> _What to work on_:
Count lines, not occurrences: report how many lines in the records hold the string "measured", and nothing else.

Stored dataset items
- - -

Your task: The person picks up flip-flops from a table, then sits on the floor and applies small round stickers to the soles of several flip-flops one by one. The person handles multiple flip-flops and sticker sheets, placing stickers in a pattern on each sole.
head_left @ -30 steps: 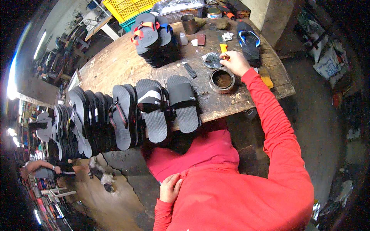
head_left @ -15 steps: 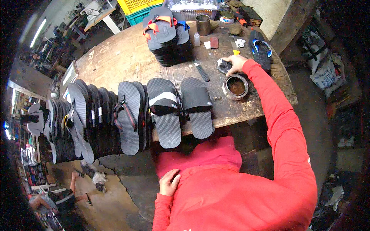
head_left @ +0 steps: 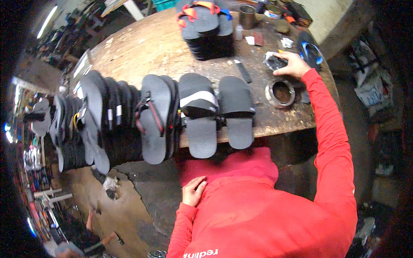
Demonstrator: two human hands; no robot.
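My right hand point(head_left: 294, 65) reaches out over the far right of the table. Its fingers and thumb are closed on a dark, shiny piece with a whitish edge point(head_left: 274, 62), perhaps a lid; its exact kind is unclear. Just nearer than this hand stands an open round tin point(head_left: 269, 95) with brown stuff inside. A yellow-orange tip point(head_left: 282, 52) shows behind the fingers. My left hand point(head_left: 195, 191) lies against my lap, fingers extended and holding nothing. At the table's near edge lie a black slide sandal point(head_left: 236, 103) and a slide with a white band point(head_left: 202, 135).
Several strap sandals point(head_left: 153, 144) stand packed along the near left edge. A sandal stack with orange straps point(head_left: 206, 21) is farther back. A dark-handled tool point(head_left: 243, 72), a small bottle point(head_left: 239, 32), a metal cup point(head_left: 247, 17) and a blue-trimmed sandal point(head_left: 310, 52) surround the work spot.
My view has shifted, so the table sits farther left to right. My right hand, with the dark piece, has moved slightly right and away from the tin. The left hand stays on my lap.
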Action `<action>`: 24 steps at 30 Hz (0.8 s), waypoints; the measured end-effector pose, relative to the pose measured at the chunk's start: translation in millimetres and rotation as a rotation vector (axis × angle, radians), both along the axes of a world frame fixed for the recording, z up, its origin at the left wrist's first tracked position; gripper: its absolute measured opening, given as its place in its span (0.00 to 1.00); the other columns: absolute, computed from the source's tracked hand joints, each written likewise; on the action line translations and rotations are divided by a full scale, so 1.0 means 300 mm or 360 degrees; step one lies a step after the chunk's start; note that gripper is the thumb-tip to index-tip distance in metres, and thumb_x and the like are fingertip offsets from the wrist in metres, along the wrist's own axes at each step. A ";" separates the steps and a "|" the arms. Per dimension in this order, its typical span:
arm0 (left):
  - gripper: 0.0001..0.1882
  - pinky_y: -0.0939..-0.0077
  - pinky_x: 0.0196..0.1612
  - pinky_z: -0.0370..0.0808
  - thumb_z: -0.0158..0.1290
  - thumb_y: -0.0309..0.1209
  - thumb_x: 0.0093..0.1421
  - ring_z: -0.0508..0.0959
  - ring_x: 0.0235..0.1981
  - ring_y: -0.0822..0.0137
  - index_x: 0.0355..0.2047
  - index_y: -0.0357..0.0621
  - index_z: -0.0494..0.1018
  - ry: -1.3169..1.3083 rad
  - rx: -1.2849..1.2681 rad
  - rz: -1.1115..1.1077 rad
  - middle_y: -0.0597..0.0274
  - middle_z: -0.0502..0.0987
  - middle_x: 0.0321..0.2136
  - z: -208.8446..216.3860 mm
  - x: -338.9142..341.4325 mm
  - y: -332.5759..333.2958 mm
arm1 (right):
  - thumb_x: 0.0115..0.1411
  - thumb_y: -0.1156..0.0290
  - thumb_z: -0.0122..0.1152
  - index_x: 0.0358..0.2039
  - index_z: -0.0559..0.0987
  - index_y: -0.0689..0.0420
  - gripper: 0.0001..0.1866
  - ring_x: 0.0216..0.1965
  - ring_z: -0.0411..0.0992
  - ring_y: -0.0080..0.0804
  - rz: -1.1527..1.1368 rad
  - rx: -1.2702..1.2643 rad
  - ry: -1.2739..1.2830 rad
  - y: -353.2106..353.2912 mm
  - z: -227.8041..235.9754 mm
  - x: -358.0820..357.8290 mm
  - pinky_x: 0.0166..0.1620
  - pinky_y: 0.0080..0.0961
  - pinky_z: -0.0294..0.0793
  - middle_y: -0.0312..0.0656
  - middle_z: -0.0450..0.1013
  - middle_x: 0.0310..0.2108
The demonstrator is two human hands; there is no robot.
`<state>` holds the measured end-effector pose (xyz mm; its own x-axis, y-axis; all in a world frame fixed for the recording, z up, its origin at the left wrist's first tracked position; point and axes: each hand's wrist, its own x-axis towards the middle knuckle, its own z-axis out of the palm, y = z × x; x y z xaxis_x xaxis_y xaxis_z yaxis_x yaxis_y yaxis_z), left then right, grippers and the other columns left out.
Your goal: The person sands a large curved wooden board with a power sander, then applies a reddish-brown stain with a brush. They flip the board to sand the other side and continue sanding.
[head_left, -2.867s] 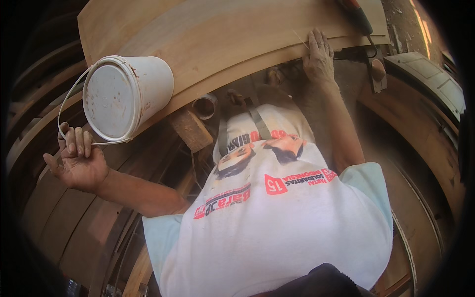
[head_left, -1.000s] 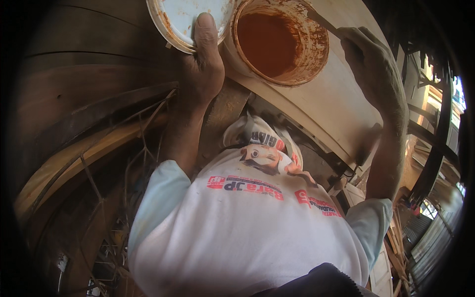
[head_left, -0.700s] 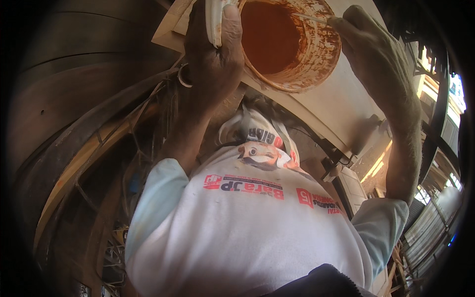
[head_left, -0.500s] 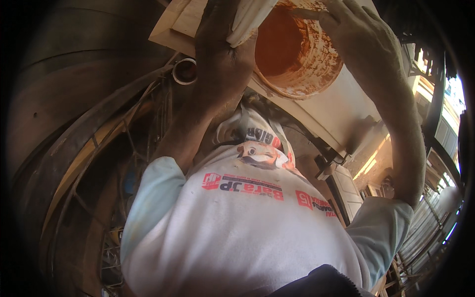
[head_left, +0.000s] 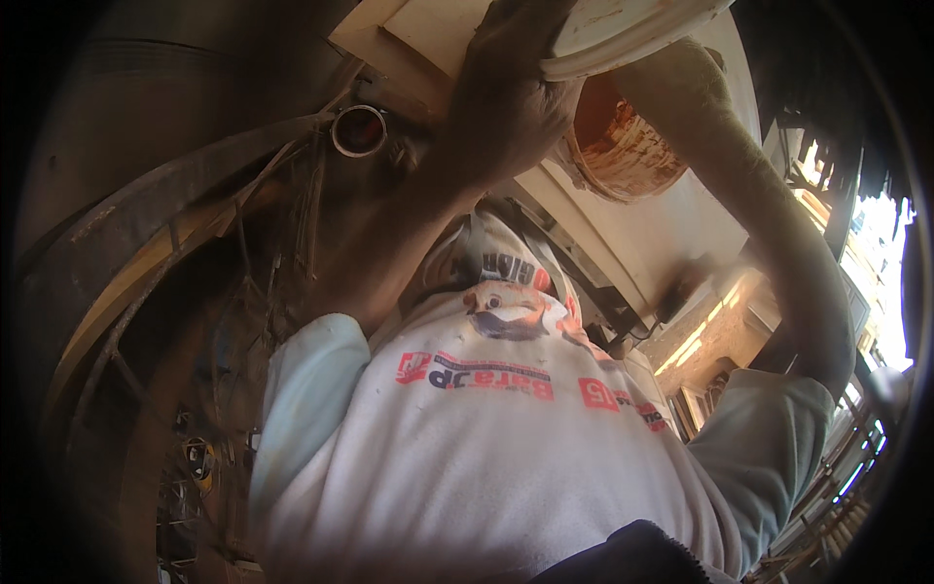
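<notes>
My left hand [head_left: 520, 117] grips a round white lid [head_left: 637, 39] by its edge. The lid is tilted above an open bucket [head_left: 632, 165], whose inside wall is streaked with orange-red. Over the bucket's opening lies my right hand [head_left: 676, 92], close under the lid. Its fingers are hidden, so whether they hold anything does not show. Part of the bucket's opening is covered by the lid and my hands.
The bucket stands on a pale wooden surface [head_left: 584, 219]. To the left is a small round can [head_left: 359, 130] with dark red inside. Curved dark bars [head_left: 185, 185] run along the left side. Bright daylight comes in at the far right.
My left hand and the lid have moved right, and the lid now covers more of the bucket's opening. My right hand has shifted from the bucket's far rim to over its opening.
</notes>
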<state>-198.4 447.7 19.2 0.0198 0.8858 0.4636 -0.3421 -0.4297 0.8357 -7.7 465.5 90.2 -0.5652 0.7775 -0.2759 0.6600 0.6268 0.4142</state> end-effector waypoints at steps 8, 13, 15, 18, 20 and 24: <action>0.30 0.60 0.65 0.69 0.52 0.13 0.61 0.71 0.62 0.43 0.65 0.31 0.66 0.0287 0.0055 0.0160 0.37 0.71 0.59 0.030 -0.039 -0.008 | 0.60 0.72 0.64 0.40 0.85 0.54 0.08 0.46 0.78 0.38 0.0142 -0.0221 -0.0360 -0.004 0.053 -0.005 0.49 0.35 0.78 0.43 0.78 0.44; 0.29 0.59 0.65 0.68 0.52 0.14 0.61 0.71 0.62 0.42 0.65 0.31 0.65 0.0383 0.0084 0.0246 0.37 0.72 0.59 0.014 -0.037 -0.006 | 0.53 0.80 0.63 0.34 0.85 0.58 0.08 0.51 0.74 0.41 -0.0133 -0.0607 -0.0349 -0.041 0.109 -0.037 0.53 0.37 0.77 0.43 0.77 0.42; 0.29 0.59 0.65 0.68 0.51 0.14 0.61 0.71 0.62 0.42 0.65 0.31 0.65 0.0417 0.0062 0.0247 0.37 0.72 0.59 0.018 -0.035 -0.008 | 0.54 0.80 0.62 0.35 0.85 0.58 0.09 0.50 0.74 0.42 -0.0254 -0.0819 -0.0269 -0.030 0.103 0.004 0.53 0.37 0.76 0.44 0.76 0.41; 0.29 0.59 0.66 0.68 0.51 0.14 0.62 0.71 0.62 0.42 0.65 0.31 0.66 0.0381 0.0095 0.0235 0.37 0.72 0.59 0.003 -0.021 -0.005 | 0.58 0.79 0.59 0.35 0.84 0.59 0.08 0.47 0.75 0.42 -0.0212 -0.0947 -0.0207 -0.030 0.116 0.030 0.52 0.38 0.76 0.45 0.76 0.38; 0.29 0.60 0.65 0.68 0.51 0.14 0.62 0.71 0.62 0.43 0.65 0.31 0.66 0.0387 0.0074 0.0231 0.37 0.72 0.59 0.006 -0.019 -0.005 | 0.60 0.78 0.59 0.37 0.84 0.59 0.08 0.46 0.75 0.43 -0.0372 -0.1051 -0.0144 -0.024 0.140 0.022 0.52 0.39 0.76 0.45 0.77 0.38; 0.29 0.61 0.65 0.68 0.51 0.15 0.62 0.72 0.62 0.46 0.65 0.33 0.66 0.0415 0.0009 0.0192 0.38 0.72 0.58 0.017 -0.025 -0.011 | 0.64 0.75 0.60 0.42 0.84 0.60 0.08 0.47 0.75 0.43 -0.0854 -0.1159 0.0031 -0.003 0.252 -0.027 0.52 0.39 0.75 0.44 0.78 0.41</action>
<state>-206.0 444.5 24.3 0.0337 0.8865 0.4615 -0.0619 -0.4591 0.8862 -15.7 464.7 166.0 -0.1870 0.5746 -0.7968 0.9418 0.3355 0.0209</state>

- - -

> _Task output_:
2